A second case is using XML as a machine readable description of HDF-5 files while manipulating the file itself. An HDF5 editor is an example of this kind of use. Here, the XML and HDF-5 file are both accessible to the program.

It is difficult to generalize what applications might intend to do. For purposes of this use case, I will assume the following:

The XML description of the file is used because the application wants to use standard XML tools and interfaces to manipulate the objects. For instance, standard packages will read XML into DOM objects, which provides not only standard data structures for the XML objects, but also standard interfaces for manipulating the tree (insert, delete, etc.). There are already standard editors for XML trees.


The notion of this use case is that you would build tools for HDF-5 by extending such standard XML functions. The main trick will be to keep the XML and the HDF-5 correlated. When an XML object is created or changed, the tool will perform the equivalent operation on the file.

Thus, in this case, it is very important for the XML to be closely related to the structure of the HDF-5 file, and that this be maintained. (This contrasts to Case 1 where the XML is generated once, and possibly used many times without ever accessing the file.) Also, we definitely want the XML to point to the objects in the file, whether the data is in the XML or not.

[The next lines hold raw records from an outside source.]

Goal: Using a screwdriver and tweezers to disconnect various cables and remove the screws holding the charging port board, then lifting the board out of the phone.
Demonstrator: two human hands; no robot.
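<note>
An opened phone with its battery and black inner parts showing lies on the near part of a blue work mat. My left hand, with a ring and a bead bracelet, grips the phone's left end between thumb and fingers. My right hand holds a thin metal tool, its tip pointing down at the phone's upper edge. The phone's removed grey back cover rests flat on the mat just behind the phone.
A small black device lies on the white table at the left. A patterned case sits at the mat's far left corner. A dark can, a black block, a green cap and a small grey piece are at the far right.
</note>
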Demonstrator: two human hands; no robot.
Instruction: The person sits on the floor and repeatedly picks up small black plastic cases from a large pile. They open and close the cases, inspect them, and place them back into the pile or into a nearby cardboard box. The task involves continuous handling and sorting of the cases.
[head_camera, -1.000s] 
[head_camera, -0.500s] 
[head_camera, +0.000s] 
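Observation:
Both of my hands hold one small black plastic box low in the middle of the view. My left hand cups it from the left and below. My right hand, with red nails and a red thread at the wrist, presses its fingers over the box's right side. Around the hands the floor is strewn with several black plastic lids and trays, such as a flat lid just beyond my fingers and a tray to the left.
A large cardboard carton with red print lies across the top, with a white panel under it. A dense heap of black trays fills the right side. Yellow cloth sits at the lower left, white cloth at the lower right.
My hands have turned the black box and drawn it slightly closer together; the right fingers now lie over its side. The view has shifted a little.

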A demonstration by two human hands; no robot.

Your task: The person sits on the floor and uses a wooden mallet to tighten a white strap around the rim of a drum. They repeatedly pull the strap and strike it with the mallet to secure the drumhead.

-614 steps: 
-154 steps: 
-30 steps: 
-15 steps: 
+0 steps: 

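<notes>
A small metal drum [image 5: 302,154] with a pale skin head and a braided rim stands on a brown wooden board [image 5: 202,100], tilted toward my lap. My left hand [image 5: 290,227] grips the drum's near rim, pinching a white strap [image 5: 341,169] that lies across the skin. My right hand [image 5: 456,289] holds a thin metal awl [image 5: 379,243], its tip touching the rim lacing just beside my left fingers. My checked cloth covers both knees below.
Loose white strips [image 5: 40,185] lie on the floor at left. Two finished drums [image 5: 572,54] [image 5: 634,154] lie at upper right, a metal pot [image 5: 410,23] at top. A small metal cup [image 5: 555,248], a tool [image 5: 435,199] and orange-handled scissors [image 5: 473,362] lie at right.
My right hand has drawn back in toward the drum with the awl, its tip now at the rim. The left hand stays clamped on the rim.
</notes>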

Depending on the application, many details of the file may be needed, certainly including things like storage strategy. However, since the file is available, these things can be obtained from the file rather than XML. This means that much of the detail could be optional for the XML.

Case 3: Generation, validation, and reconstruction of HDF-5

A third case for using XML is as a tool for validating, comparing, or generating HDF-5 files. We have proposed tools for checking, correcting, and diff-ing HDF-5 files, which might use XML as a canonical description of the file. Similarly, an 'h5gen' utility might well use XML as the template to create HDF-5 files.

These applications need to be able to represent essentially everything about the HDF-5 file. In the case of a validator or diff-er, even boot block information is important.

Also, it may well be the case that the data must be included in the XML, either because the HDF-5 file is not available, or because it must be in a canonical form for comparison.

While it is necessary for everything (or "everything important") to be in the XML, it is not necessary that the XML representation itself follows all of the rules of HDF-5. For instance, it is not required that the XML objects are in the same order as the HDF-5 objects (if such can even be determined), or (I think) that storage offsets are represented in the XML.